Aussie AI Blog

Weight Clustering Needs a Refresh

  • October 26, 2024
  • by David Spuler, Ph.D.

Weight Clustering Has Disappeared?

I was thinking the other day about how little research I'd seen on "weight clustering" in recent times. It seems to have all but disappeared from the lexicon, replaced by integer quantization (e.g., INT4, INT8, etc.)

But why? It has some advantages over basic integer quantization.

What is Weight Clustering?

Weight clustering, also sometimes called "cluster-based quantization," is similar to quantization, but not the same. Let's use 4-bit quantization as an example.

In 4-bit quantization (INT4), every weight is mapped to an integer 0..15 (i.e., 16 values), and the arithmetic is done in 4-bit integer kernels. Very small, very fast.

Weight clustering with 4 bits also maps all of the weights onto 16 different values, but not the numbers 0..15. Instead, there can be 16 different weight values, which are stored in a lookup-table that maps 0..15 to the actual weight.

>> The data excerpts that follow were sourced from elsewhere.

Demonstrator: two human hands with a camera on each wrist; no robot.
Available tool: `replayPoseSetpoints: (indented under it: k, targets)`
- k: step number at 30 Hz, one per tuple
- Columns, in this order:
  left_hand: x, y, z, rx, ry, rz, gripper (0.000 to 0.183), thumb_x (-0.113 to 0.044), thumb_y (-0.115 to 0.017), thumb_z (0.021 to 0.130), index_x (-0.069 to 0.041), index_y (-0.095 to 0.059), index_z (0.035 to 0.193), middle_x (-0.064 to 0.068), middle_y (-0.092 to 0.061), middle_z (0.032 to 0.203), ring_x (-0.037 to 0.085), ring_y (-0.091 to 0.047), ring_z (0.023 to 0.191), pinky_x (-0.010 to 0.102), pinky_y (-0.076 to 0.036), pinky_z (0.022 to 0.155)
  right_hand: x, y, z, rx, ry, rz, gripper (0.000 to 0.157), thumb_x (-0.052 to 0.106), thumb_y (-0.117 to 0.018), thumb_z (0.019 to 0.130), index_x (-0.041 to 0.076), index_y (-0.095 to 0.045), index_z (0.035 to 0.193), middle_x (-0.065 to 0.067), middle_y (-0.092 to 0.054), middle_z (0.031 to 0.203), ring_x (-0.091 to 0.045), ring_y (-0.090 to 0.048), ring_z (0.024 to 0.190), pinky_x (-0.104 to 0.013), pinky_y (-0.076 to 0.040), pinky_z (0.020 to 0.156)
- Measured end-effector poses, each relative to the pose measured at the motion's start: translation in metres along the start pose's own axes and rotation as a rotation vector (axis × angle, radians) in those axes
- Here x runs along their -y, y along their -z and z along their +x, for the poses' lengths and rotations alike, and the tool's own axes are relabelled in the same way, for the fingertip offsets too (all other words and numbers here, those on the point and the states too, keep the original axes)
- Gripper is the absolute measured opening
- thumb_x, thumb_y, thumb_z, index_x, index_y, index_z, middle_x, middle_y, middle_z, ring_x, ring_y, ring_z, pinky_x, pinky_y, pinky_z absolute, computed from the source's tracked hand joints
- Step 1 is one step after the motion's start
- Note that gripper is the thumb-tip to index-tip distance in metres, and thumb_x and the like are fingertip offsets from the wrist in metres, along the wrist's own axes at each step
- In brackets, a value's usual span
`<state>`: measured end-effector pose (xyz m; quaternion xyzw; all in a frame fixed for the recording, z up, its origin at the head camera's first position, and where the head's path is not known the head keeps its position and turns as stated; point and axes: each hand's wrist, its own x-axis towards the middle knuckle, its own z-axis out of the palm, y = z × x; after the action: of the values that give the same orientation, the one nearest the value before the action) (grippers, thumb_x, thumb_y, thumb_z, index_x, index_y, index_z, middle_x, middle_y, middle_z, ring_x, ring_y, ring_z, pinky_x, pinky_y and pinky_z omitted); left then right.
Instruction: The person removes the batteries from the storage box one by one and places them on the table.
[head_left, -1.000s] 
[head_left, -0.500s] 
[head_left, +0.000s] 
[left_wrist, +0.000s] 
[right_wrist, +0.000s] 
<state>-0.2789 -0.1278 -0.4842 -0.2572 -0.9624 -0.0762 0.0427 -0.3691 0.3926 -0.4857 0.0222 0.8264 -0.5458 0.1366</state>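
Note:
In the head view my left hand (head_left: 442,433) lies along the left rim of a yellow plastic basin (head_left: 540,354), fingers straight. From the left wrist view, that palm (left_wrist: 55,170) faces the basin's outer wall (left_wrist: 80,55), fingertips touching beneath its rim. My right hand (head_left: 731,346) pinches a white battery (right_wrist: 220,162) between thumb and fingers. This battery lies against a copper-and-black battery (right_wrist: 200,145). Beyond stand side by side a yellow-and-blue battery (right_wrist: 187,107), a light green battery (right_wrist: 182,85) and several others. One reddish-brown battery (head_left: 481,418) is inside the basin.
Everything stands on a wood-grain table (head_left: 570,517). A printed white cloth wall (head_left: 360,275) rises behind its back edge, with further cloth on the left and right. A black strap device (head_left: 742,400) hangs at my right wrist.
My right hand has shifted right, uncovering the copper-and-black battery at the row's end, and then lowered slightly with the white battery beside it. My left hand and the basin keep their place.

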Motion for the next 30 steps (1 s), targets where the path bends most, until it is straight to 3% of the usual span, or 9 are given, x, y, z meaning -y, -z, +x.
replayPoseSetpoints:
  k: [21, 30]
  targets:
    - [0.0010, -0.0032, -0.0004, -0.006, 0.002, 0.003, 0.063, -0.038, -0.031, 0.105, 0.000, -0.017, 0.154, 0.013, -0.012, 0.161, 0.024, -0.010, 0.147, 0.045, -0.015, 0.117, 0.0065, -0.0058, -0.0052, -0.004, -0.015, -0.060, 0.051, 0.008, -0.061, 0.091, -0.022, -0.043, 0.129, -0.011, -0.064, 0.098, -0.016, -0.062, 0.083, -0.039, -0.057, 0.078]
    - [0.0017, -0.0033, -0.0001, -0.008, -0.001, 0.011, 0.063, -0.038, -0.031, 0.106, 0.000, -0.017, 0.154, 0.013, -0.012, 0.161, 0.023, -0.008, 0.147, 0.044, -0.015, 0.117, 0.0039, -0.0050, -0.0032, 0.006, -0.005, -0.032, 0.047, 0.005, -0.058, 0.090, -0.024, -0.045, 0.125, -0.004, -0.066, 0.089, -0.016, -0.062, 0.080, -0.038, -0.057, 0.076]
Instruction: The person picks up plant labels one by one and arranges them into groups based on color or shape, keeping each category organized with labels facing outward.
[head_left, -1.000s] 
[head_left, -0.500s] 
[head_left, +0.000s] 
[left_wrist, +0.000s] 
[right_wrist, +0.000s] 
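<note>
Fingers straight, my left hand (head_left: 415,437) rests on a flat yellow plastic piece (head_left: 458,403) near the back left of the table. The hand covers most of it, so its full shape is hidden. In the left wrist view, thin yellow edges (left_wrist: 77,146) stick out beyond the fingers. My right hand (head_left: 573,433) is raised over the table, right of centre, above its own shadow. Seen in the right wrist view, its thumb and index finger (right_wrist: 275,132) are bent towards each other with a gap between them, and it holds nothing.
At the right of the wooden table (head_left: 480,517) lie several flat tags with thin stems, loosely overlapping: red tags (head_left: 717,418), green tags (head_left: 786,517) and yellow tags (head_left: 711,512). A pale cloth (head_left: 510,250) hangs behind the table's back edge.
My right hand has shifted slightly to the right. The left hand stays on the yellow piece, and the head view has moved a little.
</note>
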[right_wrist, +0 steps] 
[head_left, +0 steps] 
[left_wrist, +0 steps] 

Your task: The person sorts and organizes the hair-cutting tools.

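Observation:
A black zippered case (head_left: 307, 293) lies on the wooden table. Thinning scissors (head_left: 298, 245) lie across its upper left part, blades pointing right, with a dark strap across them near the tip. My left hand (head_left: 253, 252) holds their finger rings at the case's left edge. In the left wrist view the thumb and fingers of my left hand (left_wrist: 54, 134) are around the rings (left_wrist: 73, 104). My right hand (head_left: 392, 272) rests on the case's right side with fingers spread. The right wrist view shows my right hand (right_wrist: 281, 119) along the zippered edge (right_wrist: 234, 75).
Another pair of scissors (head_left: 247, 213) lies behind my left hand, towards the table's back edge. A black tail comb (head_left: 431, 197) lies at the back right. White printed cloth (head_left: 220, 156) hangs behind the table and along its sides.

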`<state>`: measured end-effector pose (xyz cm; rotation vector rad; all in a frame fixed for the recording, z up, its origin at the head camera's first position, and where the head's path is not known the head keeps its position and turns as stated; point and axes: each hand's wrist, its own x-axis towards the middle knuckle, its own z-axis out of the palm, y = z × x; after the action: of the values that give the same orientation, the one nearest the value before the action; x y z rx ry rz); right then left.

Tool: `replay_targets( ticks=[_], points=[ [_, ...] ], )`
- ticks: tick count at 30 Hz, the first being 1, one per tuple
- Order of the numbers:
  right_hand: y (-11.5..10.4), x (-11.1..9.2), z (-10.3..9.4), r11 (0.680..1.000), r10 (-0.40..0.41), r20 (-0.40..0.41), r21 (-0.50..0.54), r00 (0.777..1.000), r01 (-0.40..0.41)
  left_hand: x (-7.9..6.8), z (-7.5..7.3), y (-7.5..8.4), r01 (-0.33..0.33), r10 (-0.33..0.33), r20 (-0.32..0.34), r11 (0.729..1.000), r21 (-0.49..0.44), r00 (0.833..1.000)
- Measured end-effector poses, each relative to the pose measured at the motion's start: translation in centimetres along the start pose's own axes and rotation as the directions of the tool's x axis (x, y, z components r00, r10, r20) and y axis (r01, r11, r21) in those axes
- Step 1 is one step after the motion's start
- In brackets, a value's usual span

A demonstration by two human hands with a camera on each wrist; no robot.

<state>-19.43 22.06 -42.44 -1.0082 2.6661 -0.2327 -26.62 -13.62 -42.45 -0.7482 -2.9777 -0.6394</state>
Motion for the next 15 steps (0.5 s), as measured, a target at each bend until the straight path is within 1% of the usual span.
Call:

Hence, the weights are stored in 4 bits, just like INT4 quantization, but the arithmetic is:

  • Get the weight value 0..15 (it's an index, not really a weight),
  • Lookup the weight in the LUT.
  • Use this weight value in the arithmetic.

Note that the "weight value" at the end can be any precision you wish. It could even be FP32 for greater accuracy than integer quantization.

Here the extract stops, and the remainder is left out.